__Problem details__. Retype the data that follows line by line, exactly, and leave its pictures out.

__Supplied data__.
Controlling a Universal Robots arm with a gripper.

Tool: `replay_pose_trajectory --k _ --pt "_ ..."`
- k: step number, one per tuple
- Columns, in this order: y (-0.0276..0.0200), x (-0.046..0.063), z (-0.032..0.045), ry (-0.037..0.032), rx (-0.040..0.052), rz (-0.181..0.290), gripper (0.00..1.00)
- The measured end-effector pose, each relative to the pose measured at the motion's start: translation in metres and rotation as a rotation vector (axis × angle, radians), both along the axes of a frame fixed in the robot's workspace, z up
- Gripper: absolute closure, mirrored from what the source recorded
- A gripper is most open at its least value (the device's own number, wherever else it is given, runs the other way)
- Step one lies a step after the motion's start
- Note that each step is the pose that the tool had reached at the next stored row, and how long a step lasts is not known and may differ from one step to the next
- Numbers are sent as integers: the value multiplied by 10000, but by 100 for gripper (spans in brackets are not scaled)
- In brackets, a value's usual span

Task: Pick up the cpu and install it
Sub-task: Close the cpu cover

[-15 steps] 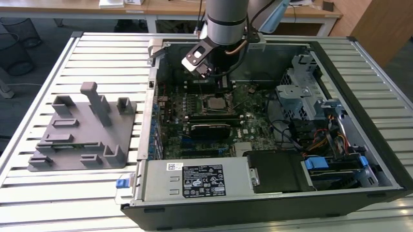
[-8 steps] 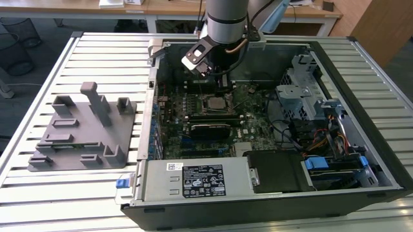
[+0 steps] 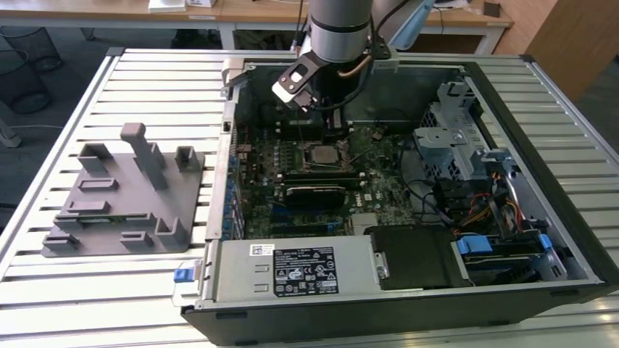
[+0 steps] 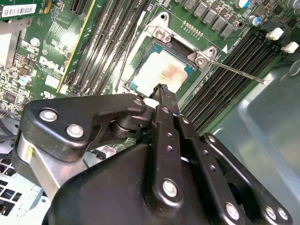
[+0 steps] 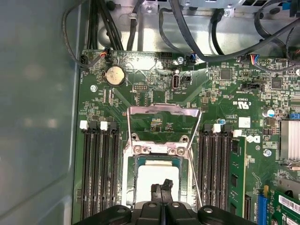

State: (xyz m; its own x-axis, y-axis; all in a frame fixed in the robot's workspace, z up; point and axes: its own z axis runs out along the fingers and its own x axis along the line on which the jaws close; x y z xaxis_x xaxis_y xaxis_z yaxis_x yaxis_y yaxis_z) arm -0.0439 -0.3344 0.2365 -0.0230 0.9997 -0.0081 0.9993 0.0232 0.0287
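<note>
Exterior view: arm [image 3: 338, 29] upright over case [image 3: 387, 319] | second wrist view: end effector [image 4: 161, 89] closed, empty, above seated cpu [image 4: 161, 70]

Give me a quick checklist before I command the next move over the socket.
1. cpu lying inside the socket: ok.
2. Load plate swung open, off the cpu: ok.
3. Retention lever released: ok.
4. gripper shut, tips over the cpu: ok.
5. gripper touching the cpu: cannot tell.
6. cpu seated flat: cannot tell.
</note>
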Motion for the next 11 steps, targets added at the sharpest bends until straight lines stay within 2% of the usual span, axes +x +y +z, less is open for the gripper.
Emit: replay_pose_trajectory --k 11 --pt "14 0 42 0 -103 1 89"
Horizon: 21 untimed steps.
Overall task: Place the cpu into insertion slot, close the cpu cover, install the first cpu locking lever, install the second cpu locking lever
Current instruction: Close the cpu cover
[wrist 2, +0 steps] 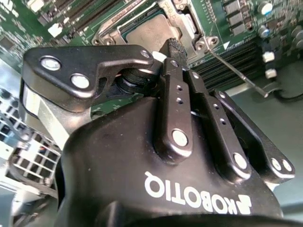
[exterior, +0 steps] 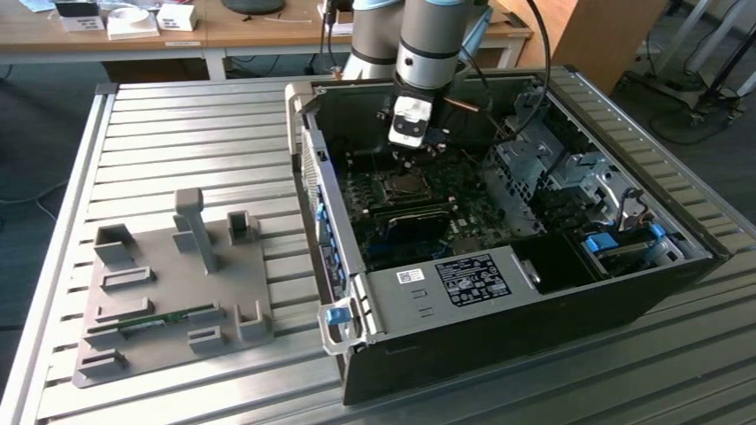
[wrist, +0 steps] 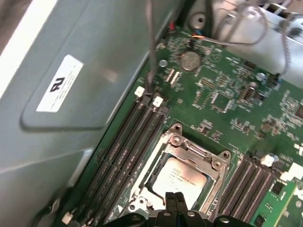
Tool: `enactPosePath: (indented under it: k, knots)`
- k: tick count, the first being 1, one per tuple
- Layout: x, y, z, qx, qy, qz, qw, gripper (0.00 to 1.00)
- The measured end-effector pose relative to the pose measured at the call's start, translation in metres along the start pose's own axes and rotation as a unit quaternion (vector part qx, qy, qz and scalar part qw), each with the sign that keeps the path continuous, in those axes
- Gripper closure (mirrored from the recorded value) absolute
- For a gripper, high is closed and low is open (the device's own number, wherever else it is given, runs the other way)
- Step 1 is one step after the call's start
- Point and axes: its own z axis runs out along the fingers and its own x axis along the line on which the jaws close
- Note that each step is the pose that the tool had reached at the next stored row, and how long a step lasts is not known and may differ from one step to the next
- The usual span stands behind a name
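Your hand (wrist: 175, 196), fingers pressed together, sits at the cpu (wrist: 182, 177), framed by the lowered cpu cover (wrist: 199, 151).

A: Supporting surface?
B: A silver-grey ribbed metal table (exterior: 177, 133), its ribs running in parallel across the whole top.
A: Items resting directly on it?
B: Two. A black open-sided computer tower case (exterior: 532, 332) lies on its side toward the exterior view's right. A flat grey plastic fixture plate (exterior: 165, 292), with upright posts and slots, lies just beside it toward the exterior view's left
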Motion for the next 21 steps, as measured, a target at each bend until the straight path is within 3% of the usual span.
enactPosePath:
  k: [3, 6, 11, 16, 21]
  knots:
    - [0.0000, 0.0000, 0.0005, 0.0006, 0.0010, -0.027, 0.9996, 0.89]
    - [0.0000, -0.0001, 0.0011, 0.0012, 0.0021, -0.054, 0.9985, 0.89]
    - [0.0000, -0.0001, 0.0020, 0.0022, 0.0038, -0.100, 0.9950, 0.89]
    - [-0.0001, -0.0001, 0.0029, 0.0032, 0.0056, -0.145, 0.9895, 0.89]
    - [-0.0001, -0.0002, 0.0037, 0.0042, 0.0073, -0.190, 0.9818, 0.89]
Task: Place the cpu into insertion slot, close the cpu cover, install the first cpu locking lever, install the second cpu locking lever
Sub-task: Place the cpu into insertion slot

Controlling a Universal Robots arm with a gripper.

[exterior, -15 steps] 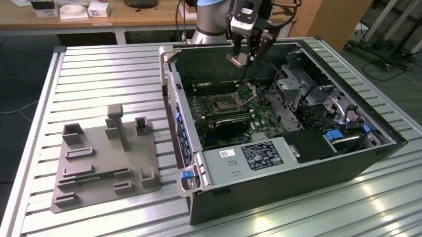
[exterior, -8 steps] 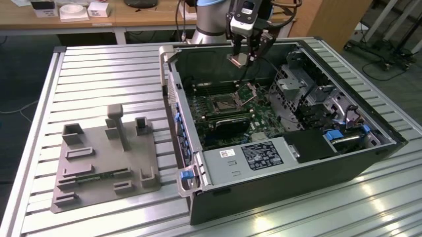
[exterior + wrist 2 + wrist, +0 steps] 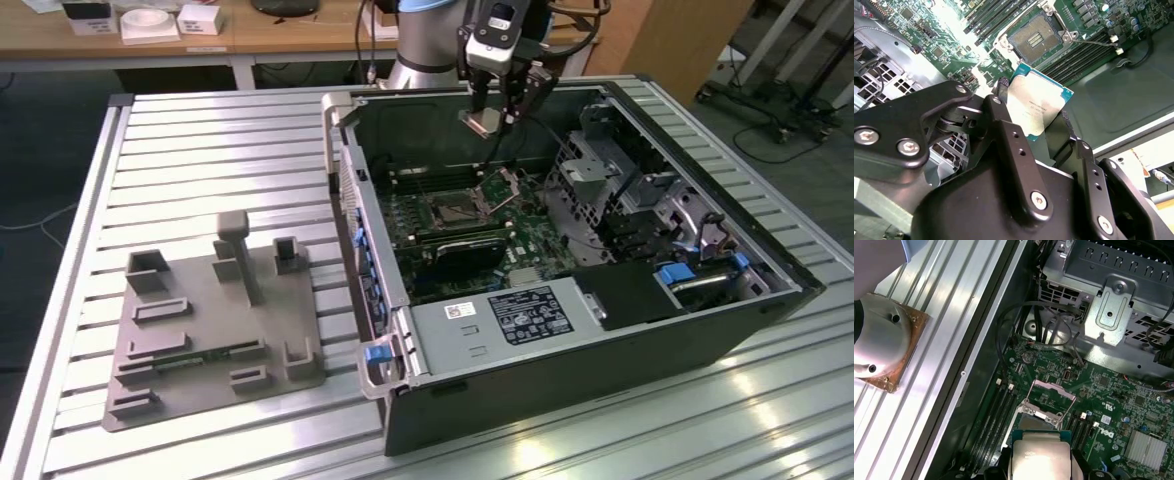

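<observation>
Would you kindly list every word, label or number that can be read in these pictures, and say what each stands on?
No print here is clear enough to quote.
On the cpu, held in the end effector: faint lines of print, too blurred to read.
On the power box label: too small to read.
On the motherboard: white markings, too small to read.

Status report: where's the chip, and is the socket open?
Gripper shut on the chip, held above the board. Socket bare, cover raised. Nothing seen between chip and socket.
</observation>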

__Answer__.
Controlling a Universal Robots arm with a gripper.

Tool: `replay_pose_trajectory --k _ --pt "_ ..."`
- k: step number, one per tuple
- Columns, in this order: y (-0.0276..0.0200), x (-0.046..0.063), z (-0.032..0.045), ry (-0.037..0.032), rx (-0.040..0.052), rz (-0.181..0.290), gripper (0.00..1.00)
- The measured end-effector pose, each relative to the pose measured at the motion's start: translation in metres and rotation as a rotation vector (axis × angle, radians), both along the axes of a frame fixed in the robot's workspace, z up
- Gripper: absolute closure, mirrored from what the source recorded
- A gripper is most open at its least value (the device's own number, wherever else it is given, runs the other way)
- Step one lies a step after the motion's start
- Note that each step is the pose that the tool had reached at the next stored row, and how long a step lasts is not known and may differ from one step to the next
- Numbers are sent as integers: the value multiplied by 10000, but by 100 for gripper (spans in brackets are not scaled)
- In brackets, a value's usual span

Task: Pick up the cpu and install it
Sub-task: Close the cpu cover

[-15 steps] 
[-8 steps] 
[+0 steps] 
[+0 steps] 
[+0 steps] 

State: (xyz m; its own x-axis, y-axis; all in a frame fixed in the robot's workspace, z up; point and axes: its own z axis runs out along the fingers and its own x axis along the line on which the jaws close; x y z xaxis_x xaxis_y xaxis_z yaxis_x yaxis_y yaxis_z) arm -0.0439 -0.3344 0.2365 -0.0230 0.9997 -0.0081 0.9993 0.0232 0.0287
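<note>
Exterior view: arm [image 3: 338, 29] upright over case [image 3: 387, 319] | second wrist view: end effector [image 4: 161, 89] closed, empty, above seated cpu [image 4: 161, 70]

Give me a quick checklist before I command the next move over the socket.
1. cpu lying inside the socket: ok.
2. Load plate swung open, off the cpu: ok.
3. Retention lever released: ok.
4. gripper shut, tips over the cpu: ok.
5. gripper touching the cpu: cannot tell.
6. cpu seated flat: cannot tell.
</note>
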Motion for the next 11 steps, targets added at the sharpest bends until straight lines stay within 2% of the usual span, axes +x +y +z, less is open for the gripper.
Emit: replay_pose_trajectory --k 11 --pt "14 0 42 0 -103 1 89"
Horizon: 21 untimed steps.
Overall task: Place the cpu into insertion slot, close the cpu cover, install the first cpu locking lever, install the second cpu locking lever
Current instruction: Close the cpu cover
[wrist 2, +0 steps] 
[exterior, +0 steps] 
[wrist, +0 steps] 
Tool: `enactPosePath: (indented under it: k, knots)`
- k: tick count, the first being 1, one per tuple
- Layout: x, y, z, qx, qy, qz, qw, gripper (0.00 to 1.00)
- The measured end-effector pose relative to the pose measured at the call's start, translation in metres along the start pose's own axes and rotation as a unit quaternion (vector part qx, qy, qz and scalar part qw), each with the sign that keeps the path continuous, in those axes
- Gripper closure (mirrored from the recorded value) absolute
- For a gripper, high is closed and low is open (the device's own number, wherever else it is given, runs the other way)
- Step 1 is one step after the call's start
- Point and axes: its own z axis runs out along the fingers and its own x axis along the line on which the jaws close
- Note that each step is the pose that the tool had reached at the next stored row, and how long a step lasts is not known and may differ from one step to the next
- The usual span stands behind a name
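Your hand (wrist: 175, 196), fingers pressed together, sits at the cpu (wrist: 182, 177), framed by the lowered cpu cover (wrist: 199, 151).

A: Supporting surface?
B: A silver-grey ribbed metal table (exterior: 177, 133), its ribs running in parallel across the whole top.
A: Items resting directly on it?
B: Two. A black open-sided computer tower case (exterior: 532, 332) lies on its side toward the exterior view's right. A flat grey plastic fixture plate (exterior: 165, 292), with upright posts and slots, lies just beside it toward the exterior view's left
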Motion for the next 21 steps, as measured, a target at each bend until the straight path is within 3% of the usual span.
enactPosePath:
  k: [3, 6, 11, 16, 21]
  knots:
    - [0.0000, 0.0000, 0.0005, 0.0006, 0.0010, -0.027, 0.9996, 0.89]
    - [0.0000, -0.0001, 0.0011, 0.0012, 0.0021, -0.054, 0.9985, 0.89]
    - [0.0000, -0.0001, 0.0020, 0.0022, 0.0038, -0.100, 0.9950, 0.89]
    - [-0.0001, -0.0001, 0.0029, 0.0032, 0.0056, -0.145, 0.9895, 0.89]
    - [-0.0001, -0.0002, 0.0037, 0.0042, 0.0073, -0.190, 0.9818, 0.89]
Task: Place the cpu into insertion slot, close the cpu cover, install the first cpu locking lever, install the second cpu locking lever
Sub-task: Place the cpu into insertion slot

Controlling a Universal Robots arm with a gripper.

[exterior, -15 steps] 
[exterior, -8 steps] 
[exterior + wrist 2 + wrist, +0 steps] 

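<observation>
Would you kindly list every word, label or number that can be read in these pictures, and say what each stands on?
No print here is clear enough to quote.
On the cpu, held in the end effector: faint lines of print, too blurred to read.
On the power box label: too small to read.
On the motherboard: white markings, too small to read.

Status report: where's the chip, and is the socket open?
Gripper shut on the chip, held above the board. Socket bare, cover raised. Nothing seen between chip and socket.
</observation>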

This is the complete output.